Ondatrópica: una década de descargas camaleónicas
Más allá de celebrarse el décimo aniversario de un disco de culto de la música tropical colombiana, esta superbanda representa la documentación, la riqueza y la celebración de una raíz multicultural en la región. Se presentarán el 16 de septiembre en el Teatro Colón de Bogotá.

Por Sebastián Narváez Núñez
La anécdota que se cuenta de Ondatrópica suena surreal. Como si de una fantasía o relato de ciencia ficción se tratara. Como si viajar en el tiempo fuera un hecho y no una teoría.
Ese viaje, en efecto, sucedió.
Durante tres semanas de enero de 2012, el estudio de grabación de Discos Fuentes, en Medellín, fue la sede de esta ruptura en el tiempo en la que aquellos que fueron pioneros y maestros de la música tropical colombiana, durante la época de oro entre la década de los sesenta y finales de los setenta se cruzaron con la nueva ola de artistas que representaban la vanguardia de las músicas colombianas. Suena a multiverso el encuentro de ambos mundos y lo fue.
En las paredes que encierran el estudio de Discos Fuentes, sucedió no solo el encuentro sino la fusión del ensamble más ambicioso de la música tropical en Colombia desde Wganda Kenya en los años setenta. A lado y lado se veían formados Mario Galeano y Fruko, Quantic y Aníbal Velásquez, Markitos Micolta y Nidia Góngora, Wilson Viveros y Pedro Ojeda, Alfredito Linares y Esteban Copete, Pedro Ramayá y Marco Fajardo, Fernando 'Ovejo' Silva y Eblis Álvarez, sólo por nombrar algunas duplas intergeneracionales que sumaban en total 35 músicos de la vieja y la nueva escuela que se unieron para crear ese oxímoron de “clásico moderno” que es Ondatrópica, una superbanda formada, gracias a la gestión y el patrocinio del Consejo Británico, para representar a Colombia en los eventos culturales de los Juegos Olímpicos de Londres 2012.

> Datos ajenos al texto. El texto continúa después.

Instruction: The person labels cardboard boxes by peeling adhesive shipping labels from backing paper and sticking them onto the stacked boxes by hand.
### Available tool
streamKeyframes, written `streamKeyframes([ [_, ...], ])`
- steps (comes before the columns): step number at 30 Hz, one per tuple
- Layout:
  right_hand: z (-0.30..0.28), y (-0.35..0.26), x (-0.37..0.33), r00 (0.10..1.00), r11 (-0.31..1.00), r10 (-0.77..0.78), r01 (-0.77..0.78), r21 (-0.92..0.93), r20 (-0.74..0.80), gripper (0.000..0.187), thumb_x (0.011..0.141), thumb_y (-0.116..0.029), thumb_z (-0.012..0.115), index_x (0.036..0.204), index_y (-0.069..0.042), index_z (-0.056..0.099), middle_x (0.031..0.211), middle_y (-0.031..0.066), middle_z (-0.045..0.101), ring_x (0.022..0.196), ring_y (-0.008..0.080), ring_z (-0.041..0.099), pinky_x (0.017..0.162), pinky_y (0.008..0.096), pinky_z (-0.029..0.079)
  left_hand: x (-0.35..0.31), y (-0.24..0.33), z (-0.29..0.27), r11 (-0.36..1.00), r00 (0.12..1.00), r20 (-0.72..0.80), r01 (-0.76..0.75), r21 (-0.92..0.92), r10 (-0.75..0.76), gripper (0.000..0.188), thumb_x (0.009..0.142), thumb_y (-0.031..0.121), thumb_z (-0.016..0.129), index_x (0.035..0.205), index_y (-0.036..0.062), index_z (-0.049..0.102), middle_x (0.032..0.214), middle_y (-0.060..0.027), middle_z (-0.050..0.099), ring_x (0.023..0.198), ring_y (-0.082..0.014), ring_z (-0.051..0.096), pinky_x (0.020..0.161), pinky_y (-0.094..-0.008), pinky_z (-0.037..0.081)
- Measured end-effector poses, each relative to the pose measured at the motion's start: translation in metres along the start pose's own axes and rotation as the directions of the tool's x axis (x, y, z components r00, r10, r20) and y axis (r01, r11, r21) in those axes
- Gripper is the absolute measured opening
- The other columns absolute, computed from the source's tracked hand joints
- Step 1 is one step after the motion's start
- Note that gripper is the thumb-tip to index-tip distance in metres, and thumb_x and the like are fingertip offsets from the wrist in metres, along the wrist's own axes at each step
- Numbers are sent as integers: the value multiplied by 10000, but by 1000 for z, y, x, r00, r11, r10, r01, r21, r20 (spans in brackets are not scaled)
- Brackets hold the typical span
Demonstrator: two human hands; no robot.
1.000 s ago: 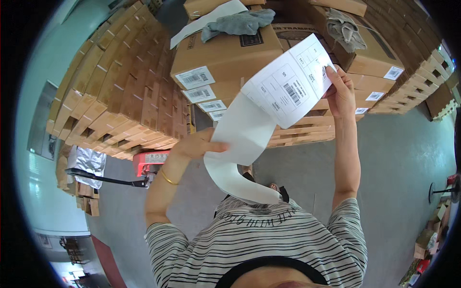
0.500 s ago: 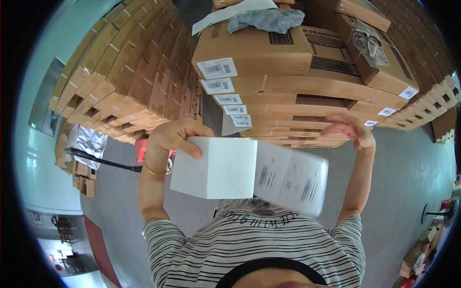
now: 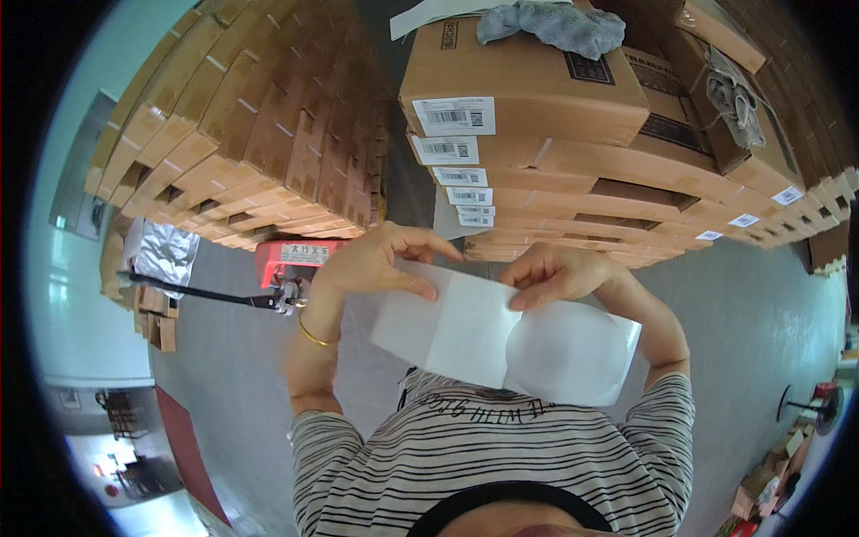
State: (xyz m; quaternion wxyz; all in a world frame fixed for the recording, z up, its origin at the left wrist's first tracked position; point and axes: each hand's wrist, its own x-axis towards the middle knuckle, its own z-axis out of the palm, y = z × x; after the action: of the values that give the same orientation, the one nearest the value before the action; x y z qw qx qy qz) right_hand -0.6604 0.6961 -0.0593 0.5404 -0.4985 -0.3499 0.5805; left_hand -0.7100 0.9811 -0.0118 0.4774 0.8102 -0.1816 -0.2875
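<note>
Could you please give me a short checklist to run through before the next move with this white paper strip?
1. Left grip on the paper strip: ok, thumb over its front.
2. Right grip on it: ok, pinching near the upper edge.
3. Strip lying flat: not ok, it bends and curves.
4. Print on the strip readable: not ok, only plain white shows.
5. Top of the front box uncovered: not ok, a grey cloth lies there.
</note>
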Motion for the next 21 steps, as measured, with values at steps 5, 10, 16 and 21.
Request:
streamKeyframes([
  [5,-25,-2,23,950,943,-74,166,288,-304,235,870,-129,645,1041,32,642,862,31,662,754,73,600,684,210,468,9,-37,11,808,805,-107,-564,168,584,863,669,268,813,1403,95,393,1505,-190,256,1387,-379,263,1095,-501,297],
  [10,-30,10,54,878,857,17,234,459,-478,237,866,-138,653,1035,26,646,875,42,675,756,77,622,704,216,493,49,-95,35,612,641,-268,-402,681,719,614,742,103,703,1317,43,494,1391,-214,430,1265,-376,447,1016,-455,421],
  [16,-13,40,25,781,819,-52,390,421,-623,717,774,-191,755,1363,47,423,1289,179,543,1047,254,610,902,337,480,50,-110,13,786,614,-542,-226,576,574,510,788,-8,631,1284,-9,514,1190,-193,617,1070,-331,620,870,-395,520],
  [21,21,40,-10,622,899,-83,384,211,-778,726,674,-100,818,1305,50,491,1190,168,611,982,214,634,875,298,483,46,-117,9,961,573,-772,-132,245,275,556,829,-70,508,1370,-20,390,1143,-194,630,1011,-359,628,844,-383,516],
])
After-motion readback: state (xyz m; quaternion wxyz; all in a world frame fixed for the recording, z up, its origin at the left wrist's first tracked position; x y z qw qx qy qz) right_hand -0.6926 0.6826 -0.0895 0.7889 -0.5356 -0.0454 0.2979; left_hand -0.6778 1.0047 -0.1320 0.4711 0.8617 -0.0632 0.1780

“Vimos una oportunidad de oro de poder explorar unos intereses muy acuñados que teníamos tanto Quantic como yo alrededor de la discografía y nos pareció el momento perfecto para dedicarles el tiempo y los recursos a poder buscar a estos personajes y poderlos invitar, además con este respaldo económico que nos permitía pagarles bien por su participación”, cuenta Mario Galeano sobre la génesis del proyecto que además, dice, se llevó a cabo desde un ángulo transversal, sin endiosamiento al repertorio de antaño y con una proyección de futuro que permitiera pensar la contemporaneidad que representaban en estos sonidos tropicales en ese justo momento.

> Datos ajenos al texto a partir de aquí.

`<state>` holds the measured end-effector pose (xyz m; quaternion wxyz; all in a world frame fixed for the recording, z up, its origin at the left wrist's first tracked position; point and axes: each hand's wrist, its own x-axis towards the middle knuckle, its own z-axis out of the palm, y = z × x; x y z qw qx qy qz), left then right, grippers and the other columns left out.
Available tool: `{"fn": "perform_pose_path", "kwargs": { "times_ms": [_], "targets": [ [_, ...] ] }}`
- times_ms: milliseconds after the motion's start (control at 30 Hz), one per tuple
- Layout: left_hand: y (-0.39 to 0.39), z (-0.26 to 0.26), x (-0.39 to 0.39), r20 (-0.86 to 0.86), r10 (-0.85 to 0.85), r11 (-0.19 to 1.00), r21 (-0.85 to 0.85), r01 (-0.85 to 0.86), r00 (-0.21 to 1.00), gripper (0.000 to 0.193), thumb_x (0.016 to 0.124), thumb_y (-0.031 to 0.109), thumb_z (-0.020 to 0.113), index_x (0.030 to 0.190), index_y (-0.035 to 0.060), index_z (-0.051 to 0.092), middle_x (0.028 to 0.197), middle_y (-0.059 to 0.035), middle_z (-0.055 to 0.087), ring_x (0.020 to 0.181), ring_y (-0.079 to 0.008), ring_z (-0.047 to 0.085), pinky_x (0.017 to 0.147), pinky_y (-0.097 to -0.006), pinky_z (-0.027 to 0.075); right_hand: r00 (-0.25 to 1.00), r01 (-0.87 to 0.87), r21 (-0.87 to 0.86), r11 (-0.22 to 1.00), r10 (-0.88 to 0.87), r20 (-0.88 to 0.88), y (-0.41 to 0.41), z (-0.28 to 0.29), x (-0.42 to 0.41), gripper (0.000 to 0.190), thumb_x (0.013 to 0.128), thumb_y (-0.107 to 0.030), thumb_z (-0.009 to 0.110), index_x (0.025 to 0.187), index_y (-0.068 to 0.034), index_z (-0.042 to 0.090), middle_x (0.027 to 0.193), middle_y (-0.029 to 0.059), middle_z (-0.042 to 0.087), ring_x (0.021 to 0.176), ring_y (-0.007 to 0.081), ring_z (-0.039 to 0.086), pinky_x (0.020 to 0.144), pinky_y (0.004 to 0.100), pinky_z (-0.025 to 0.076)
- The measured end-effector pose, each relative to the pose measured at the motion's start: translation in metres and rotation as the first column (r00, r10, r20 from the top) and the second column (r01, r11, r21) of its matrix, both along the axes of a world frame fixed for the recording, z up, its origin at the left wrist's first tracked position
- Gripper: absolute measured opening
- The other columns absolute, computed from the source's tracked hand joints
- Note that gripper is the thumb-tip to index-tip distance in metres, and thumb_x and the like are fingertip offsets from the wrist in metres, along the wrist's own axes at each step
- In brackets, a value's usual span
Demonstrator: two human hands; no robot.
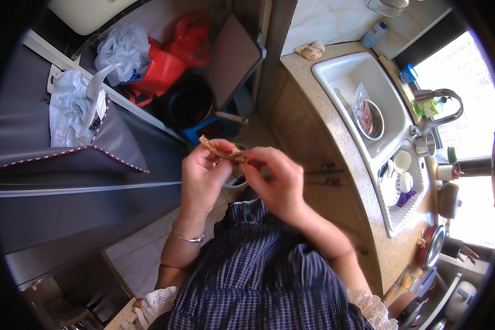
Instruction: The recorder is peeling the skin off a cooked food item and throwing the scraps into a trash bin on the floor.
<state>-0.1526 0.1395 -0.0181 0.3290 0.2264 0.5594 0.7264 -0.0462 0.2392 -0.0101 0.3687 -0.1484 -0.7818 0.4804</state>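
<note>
A thin, wrinkled brown piece of food or peel (225,153) is stretched between both sets of fingertips; exactly what it is cannot be told. My left hand (202,177) pinches its left end between thumb and fingers. On the other end, the thumb and forefinger of my right hand (278,177) grip it. Beneath the hands, a pale round container (235,182) shows only in part, its contents mostly hidden behind my fingers.
A white double sink (338,84) holds a metal bowl (377,128) with a plastic bag. Dishes (392,185) stand in its rack. Wooden cupboards (313,136) curve along my right. A black frying pan (187,103), a red bag (159,72) and a grey cabinet or appliance (86,214) are left.
</note>
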Motion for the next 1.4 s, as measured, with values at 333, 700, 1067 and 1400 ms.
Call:
{"fn": "perform_pose_path", "kwargs": {
  "times_ms": [333,700,1067,1400],
  "targets": [
    [-0.006,0.012,0.007,-0.011,0.01,1.0,-0.004,-0.01,1.0,0.022,0.075,-0.007,0.065,0.096,-0.004,0.059,0.094,-0.0092,0.061,0.086,-0.0131,0.059,0.08,-0.0246,0.048,0.997,-0.007,-0.04,0.999,0.004,-0.075,0.004,0.001,0.005,0.024,0.074,0.002,0.065,0.098,-0.002,0.061,0.077,0.0078,0.062,0.065,0.0163,0.06,0.06,0.0269,0.049],
    [-0.006,0.028,0.01,-0.302,0.033,0.997,-0.054,-0.052,0.953,0.019,0.073,-0.003,0.07,0.09,-0.0028,0.063,0.085,-0.0043,0.063,0.078,-0.0087,0.057,0.073,-0.0218,0.047,0.993,-0.099,0.501,0.86,0.056,0.101,0.015,0.031,0.013,0.051,0.058,0.009,0.06,0.106,-0.008,0.062,0.1,0.0139,0.047,0.09,0.0281,0.049,0.074,0.0355,0.045],
    [-0.016,0.024,0.001,-0.16,-0.119,0.989,-0.106,0.102,0.98,0.026,0.069,-0.005,0.072,0.093,-0.0031,0.062,0.086,-0.0071,0.064,0.08,-0.0119,0.06,0.075,-0.0238,0.049,0.988,-0.137,0.519,0.844,0.081,0.128,0.014,0.027,0.019,0.031,0.055,0.003,0.069,0.082,-0.004,0.058,0.096,0.011,0.047,0.089,0.0277,0.049,0.071,0.0339,0.045],
    [-0.023,0.025,0.0,0.079,-0.172,0.973,0.172,0.156,0.982,0.027,0.071,-0.001,0.071,0.096,-0.0022,0.061,0.089,-0.0099,0.065,0.084,-0.0146,0.062,0.077,-0.0247,0.051,0.943,-0.292,0.079,0.953,0.301,-0.143,0.01,0.035,0.031,0.017,0.065,0.003,0.069,0.08,-0.002,0.06,0.086,0.0096,0.052,0.077,0.0206,0.054,0.067,0.0283,0.044]
  ]
}}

Musicalmente Colombia estaba atravesando por el auge de lo que se bautizó como “nueva música colombiana”, con representantes como ChocQuibTown, Bomba Estéreo y Monsieur Periné, entre otros, en un contexto en el que el CD físico estaba desapareciendo y las plataformas digitales empezaban a tomar fuerza. Sin embargo, Ondatrópica nadó a contracorriente. Sus esfuerzos fueron dignos de ese regreso en el tiempo. Fueron necesarios 25 rollos de cinta y 580 kilos en equipos análogos para la grabación de un disco que iba a contar con una docena de canciones y terminó con tres veces esa cantidad de material. De allí sobrevivieron 24 temas que hacen parte del vinilo triple que se prensó y un vinilo de 45 pulgadas con dos bonus tracks.

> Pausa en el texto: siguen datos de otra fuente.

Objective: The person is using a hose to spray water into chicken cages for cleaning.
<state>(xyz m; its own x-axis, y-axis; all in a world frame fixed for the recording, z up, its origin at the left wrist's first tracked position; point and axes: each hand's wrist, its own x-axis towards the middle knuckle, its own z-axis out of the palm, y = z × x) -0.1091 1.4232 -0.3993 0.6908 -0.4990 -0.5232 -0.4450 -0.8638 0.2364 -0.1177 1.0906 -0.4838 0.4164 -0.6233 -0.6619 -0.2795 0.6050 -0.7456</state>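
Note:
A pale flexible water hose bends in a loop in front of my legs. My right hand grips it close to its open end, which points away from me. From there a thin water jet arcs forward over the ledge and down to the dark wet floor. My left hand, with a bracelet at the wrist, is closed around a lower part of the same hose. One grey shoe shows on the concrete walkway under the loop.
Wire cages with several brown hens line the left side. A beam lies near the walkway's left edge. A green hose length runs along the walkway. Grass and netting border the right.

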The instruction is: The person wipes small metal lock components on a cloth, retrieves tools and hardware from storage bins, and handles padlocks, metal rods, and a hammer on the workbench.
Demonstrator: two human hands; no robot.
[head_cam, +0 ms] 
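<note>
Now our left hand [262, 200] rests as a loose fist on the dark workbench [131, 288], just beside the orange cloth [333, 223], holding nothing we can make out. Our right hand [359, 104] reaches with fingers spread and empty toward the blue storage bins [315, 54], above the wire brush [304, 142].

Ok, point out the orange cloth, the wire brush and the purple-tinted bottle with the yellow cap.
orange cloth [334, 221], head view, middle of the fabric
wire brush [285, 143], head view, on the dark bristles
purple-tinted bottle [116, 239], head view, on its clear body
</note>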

Ha pasado una década desde que Ondatrópica irrumpió en el panorama de la música colombiana. De su sonido han sido testigos festivales alrededor del mundo, desde Glastonbury en Gran Bretaña hasta el Estéreo Picnic en Bogotá. Es un proyecto visionario, un junte como pocos en el mundo y un experimento que, más allá de la música, ha servido como puente generacional.